**TASK INSTRUCTIONS:**
Only the lines below between the ones containing "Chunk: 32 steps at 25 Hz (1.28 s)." and "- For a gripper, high", inclusive, are to be reproduced, each exactly as it stands.

Records excerpted from a collection:
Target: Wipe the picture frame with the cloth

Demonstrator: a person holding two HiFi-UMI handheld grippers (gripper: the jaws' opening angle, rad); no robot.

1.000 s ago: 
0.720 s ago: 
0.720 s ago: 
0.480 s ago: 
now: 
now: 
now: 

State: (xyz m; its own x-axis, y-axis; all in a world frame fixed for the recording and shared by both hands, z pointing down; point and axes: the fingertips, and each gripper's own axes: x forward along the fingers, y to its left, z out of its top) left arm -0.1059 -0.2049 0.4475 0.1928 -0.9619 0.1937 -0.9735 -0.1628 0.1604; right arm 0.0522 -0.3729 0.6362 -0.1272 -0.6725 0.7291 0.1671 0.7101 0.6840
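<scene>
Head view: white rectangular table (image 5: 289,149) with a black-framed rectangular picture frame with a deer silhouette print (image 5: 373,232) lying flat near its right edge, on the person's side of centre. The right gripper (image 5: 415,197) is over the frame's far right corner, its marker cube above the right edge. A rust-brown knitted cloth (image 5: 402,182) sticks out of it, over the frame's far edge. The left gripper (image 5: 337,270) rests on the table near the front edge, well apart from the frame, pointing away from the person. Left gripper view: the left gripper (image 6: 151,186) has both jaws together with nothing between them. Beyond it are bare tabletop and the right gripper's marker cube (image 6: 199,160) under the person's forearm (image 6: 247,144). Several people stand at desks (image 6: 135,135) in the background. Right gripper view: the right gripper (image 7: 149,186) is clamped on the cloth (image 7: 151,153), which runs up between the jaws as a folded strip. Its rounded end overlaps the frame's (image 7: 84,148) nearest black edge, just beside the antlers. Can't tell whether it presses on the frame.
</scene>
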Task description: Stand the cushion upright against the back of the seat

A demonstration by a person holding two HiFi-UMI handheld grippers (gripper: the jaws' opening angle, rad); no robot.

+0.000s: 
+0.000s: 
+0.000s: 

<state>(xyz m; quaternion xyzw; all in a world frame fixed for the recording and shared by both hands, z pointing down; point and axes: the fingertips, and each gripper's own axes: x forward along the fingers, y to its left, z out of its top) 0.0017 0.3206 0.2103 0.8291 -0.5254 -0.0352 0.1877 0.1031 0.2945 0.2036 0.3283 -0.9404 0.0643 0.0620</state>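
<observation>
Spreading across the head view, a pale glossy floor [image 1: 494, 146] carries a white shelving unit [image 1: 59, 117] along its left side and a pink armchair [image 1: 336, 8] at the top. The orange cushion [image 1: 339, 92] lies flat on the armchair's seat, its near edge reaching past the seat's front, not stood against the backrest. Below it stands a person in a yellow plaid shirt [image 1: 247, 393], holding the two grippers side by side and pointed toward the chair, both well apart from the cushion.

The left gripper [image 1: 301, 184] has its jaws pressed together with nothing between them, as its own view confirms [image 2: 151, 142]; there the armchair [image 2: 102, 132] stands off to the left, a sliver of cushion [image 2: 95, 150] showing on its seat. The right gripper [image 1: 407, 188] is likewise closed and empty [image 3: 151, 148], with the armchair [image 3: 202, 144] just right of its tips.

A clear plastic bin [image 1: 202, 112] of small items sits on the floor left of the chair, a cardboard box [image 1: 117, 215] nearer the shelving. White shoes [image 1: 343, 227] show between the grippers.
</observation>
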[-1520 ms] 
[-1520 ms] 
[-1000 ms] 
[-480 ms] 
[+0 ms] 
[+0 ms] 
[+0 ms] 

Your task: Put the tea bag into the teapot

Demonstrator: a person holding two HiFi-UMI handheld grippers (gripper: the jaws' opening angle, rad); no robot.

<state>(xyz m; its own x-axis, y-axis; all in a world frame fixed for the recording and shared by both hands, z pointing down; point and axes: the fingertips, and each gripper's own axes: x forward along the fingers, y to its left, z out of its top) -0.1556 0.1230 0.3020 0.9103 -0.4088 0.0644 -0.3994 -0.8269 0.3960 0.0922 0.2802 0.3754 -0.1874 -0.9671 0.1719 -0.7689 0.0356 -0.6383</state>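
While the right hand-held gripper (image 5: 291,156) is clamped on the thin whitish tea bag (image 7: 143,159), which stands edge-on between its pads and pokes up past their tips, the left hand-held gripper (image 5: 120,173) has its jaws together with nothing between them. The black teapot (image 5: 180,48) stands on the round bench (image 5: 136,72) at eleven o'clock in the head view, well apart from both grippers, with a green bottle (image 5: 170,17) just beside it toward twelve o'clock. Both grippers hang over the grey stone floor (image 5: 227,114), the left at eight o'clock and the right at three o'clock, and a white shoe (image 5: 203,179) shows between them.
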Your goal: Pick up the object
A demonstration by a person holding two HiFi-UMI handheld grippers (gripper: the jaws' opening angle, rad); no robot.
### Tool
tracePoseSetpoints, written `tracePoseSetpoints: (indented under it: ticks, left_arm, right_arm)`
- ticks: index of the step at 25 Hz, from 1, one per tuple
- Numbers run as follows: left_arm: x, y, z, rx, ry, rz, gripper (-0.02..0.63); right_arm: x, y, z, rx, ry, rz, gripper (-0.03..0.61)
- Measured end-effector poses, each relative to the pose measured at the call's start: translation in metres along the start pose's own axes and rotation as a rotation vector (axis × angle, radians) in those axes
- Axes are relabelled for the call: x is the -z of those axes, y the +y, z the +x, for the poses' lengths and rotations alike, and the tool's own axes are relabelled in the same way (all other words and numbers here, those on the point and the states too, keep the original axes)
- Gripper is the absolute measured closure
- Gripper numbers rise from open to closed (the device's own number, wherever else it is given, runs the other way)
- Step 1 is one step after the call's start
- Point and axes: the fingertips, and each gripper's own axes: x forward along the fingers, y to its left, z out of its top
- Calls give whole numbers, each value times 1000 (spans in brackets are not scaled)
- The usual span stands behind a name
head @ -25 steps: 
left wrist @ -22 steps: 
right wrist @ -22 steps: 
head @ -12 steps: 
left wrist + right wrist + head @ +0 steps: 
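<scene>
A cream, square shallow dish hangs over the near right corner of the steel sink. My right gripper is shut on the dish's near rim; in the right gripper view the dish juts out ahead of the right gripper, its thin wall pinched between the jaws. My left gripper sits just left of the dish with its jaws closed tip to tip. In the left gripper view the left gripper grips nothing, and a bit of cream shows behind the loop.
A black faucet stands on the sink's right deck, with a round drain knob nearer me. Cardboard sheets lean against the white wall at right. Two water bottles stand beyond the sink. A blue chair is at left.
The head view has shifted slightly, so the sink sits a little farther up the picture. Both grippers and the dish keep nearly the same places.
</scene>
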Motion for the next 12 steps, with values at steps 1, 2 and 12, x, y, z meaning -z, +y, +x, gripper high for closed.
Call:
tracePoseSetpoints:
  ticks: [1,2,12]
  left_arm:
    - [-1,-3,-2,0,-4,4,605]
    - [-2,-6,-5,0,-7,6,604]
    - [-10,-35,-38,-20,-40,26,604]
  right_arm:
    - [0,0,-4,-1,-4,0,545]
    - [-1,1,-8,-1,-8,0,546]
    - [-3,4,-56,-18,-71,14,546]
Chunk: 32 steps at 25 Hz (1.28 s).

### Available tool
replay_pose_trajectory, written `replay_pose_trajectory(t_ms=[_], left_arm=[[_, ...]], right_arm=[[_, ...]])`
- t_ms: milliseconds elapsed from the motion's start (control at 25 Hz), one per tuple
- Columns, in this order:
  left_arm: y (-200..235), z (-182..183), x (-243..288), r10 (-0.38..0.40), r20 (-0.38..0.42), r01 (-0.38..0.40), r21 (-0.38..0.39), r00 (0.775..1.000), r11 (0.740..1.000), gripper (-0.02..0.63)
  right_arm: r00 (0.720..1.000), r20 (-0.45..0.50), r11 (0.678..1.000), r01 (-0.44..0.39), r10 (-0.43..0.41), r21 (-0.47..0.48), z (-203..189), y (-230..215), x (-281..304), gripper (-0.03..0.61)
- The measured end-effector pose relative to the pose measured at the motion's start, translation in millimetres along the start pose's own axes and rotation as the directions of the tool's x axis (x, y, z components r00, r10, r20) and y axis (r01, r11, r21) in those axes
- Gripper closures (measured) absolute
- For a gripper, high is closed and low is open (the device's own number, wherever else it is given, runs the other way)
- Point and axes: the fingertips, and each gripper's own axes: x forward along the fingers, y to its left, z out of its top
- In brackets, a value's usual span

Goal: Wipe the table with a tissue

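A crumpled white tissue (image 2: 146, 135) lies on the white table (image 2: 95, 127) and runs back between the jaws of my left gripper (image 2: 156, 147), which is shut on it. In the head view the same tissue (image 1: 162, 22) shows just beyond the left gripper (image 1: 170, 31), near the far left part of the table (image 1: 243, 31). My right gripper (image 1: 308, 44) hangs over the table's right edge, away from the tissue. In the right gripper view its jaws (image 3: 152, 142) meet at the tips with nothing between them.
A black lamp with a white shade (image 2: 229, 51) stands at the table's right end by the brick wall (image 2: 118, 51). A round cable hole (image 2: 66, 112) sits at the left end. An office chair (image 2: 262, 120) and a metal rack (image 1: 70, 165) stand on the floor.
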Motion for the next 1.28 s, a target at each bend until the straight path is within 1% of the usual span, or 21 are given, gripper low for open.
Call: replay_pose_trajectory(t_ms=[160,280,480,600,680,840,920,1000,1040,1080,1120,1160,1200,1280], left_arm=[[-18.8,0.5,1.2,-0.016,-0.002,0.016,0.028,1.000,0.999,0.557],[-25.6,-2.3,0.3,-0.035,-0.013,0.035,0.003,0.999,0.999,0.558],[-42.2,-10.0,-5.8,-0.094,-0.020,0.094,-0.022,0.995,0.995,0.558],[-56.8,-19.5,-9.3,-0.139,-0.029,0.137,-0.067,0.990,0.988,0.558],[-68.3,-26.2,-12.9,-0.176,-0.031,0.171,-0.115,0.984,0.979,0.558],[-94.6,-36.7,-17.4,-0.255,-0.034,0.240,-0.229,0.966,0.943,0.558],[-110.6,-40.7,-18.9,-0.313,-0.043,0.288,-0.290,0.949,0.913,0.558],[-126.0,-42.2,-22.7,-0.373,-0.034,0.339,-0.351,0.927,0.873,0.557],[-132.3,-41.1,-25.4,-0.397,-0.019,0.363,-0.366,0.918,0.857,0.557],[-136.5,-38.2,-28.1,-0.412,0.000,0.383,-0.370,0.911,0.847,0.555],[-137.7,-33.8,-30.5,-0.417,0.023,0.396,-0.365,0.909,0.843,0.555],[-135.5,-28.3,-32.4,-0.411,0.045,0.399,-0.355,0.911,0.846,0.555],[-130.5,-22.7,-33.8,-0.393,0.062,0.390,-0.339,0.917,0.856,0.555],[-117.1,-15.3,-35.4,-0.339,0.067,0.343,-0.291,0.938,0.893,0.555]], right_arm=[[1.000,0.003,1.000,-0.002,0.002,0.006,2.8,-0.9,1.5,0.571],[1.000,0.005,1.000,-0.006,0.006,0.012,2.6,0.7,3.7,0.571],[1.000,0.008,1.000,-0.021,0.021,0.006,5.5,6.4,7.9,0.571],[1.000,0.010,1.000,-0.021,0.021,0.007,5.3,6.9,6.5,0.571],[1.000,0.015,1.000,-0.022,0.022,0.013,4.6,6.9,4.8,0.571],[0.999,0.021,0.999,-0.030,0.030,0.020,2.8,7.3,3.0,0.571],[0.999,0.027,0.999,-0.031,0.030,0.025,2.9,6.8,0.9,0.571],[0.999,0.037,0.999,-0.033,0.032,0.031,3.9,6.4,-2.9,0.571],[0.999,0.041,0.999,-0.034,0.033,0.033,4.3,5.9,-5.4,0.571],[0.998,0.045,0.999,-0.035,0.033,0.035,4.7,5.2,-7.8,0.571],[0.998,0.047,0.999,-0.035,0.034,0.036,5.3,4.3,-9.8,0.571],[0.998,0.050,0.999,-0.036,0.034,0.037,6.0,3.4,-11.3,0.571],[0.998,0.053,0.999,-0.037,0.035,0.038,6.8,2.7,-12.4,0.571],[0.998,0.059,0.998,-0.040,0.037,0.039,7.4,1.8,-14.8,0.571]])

**EXPECTED ANSWER:**
Chunk: 32 steps at 25 Hz (1.28 s).

### Available tool
replay_pose_trajectory, written `replay_pose_trajectory(t_ms=[_], left_arm=[[_, ...]], right_arm=[[_, ...]])`
- t_ms: milliseconds elapsed from the motion's start (control at 25 Hz), one per tuple
- Columns, in this order:
  left_arm: y (-200..235), z (-182..183), x (-243..288), r10 (-0.38..0.40), r20 (-0.38..0.42), r01 (-0.38..0.40), r21 (-0.38..0.39), r00 (0.775..1.000), r11 (0.740..1.000), gripper (-0.02..0.63)
  right_arm: r00 (0.720..1.000), r20 (-0.45..0.50), r11 (0.678..1.000), r01 (-0.44..0.39), r10 (-0.43..0.41), r21 (-0.47..0.48), z (-203..189), y (-230..215), x (-281..304), gripper (-0.03..0.61)
- The measured end-effector pose relative to the pose measured at the motion's start, translation in millimetres along the start pose's own axes and rotation as the directions of the tool's x axis (x, y, z components r00, r10, r20) and y axis (r01, r11, r21) in those axes
- Gripper closures (measured) absolute
- For a gripper, high is closed and low is open (the device's own number, wherever else it is given, runs the other way)

Nothing further belongs to this answer.